### [WHAT TO PRODUCE]
The records that follow should be returned exactly, pictures excluded.

### [DATA PROVIDED]
-=-=-=-=-

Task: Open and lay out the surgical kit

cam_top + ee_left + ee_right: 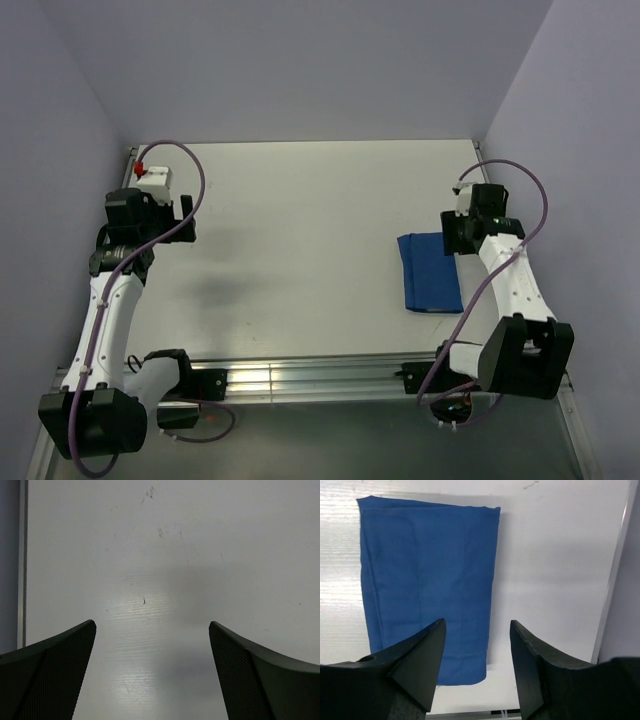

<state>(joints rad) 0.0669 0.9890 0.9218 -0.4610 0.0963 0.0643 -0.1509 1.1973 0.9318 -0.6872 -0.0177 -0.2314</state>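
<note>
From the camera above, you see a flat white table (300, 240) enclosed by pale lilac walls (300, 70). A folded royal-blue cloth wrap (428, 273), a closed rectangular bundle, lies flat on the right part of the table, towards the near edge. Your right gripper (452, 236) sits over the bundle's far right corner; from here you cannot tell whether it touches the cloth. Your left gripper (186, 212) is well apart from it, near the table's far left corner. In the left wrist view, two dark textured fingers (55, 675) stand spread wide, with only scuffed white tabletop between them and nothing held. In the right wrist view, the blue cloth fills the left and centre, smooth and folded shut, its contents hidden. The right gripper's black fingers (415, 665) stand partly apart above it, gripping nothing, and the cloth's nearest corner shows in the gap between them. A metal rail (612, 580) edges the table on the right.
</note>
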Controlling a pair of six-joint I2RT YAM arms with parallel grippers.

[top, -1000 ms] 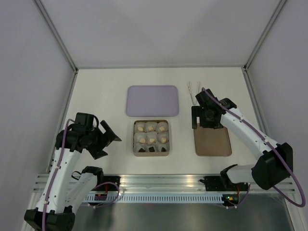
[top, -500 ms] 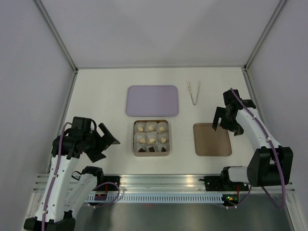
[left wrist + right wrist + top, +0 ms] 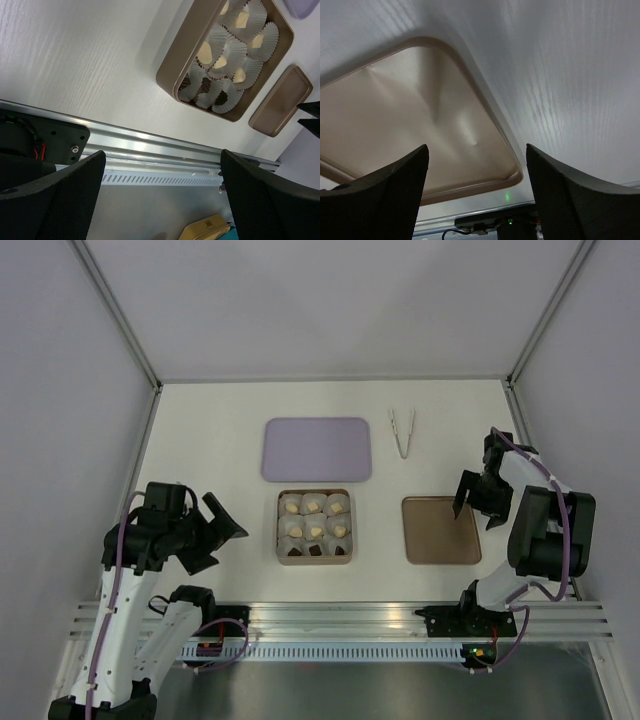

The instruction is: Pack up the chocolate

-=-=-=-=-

### [ANSWER SECTION]
Task: Open and lay out the surgical kit

cam_top + ee_left + ee_right: 

<state>(joints rad) 0.0669 0.9890 0.9218 -0.4610 0.0963 0.0643 -0.1509 1.1973 0.9318 -0.6872 -0.0177 -0.2314</state>
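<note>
From the camera above, you see a flat white table (300, 240) enclosed by pale lilac walls (300, 70). A folded royal-blue cloth wrap (428, 273), a closed rectangular bundle, lies flat on the right part of the table, towards the near edge. Your right gripper (452, 236) sits over the bundle's far right corner; from here you cannot tell whether it touches the cloth. Your left gripper (186, 212) is well apart from it, near the table's far left corner. In the left wrist view, two dark textured fingers (55, 675) stand spread wide, with only scuffed white tabletop between them and nothing held. In the right wrist view, the blue cloth fills the left and centre, smooth and folded shut, its contents hidden. The right gripper's black fingers (415, 665) stand partly apart above it, gripping nothing, and the cloth's nearest corner shows in the gap between them. A metal rail (612, 580) edges the table on the right.
</note>
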Controlling a pair of six-joint I2RT YAM arms with parallel grippers.

[top, -1000 ms] 
[top, -500 ms] 
[left wrist + right wrist + top, +0 ms] 

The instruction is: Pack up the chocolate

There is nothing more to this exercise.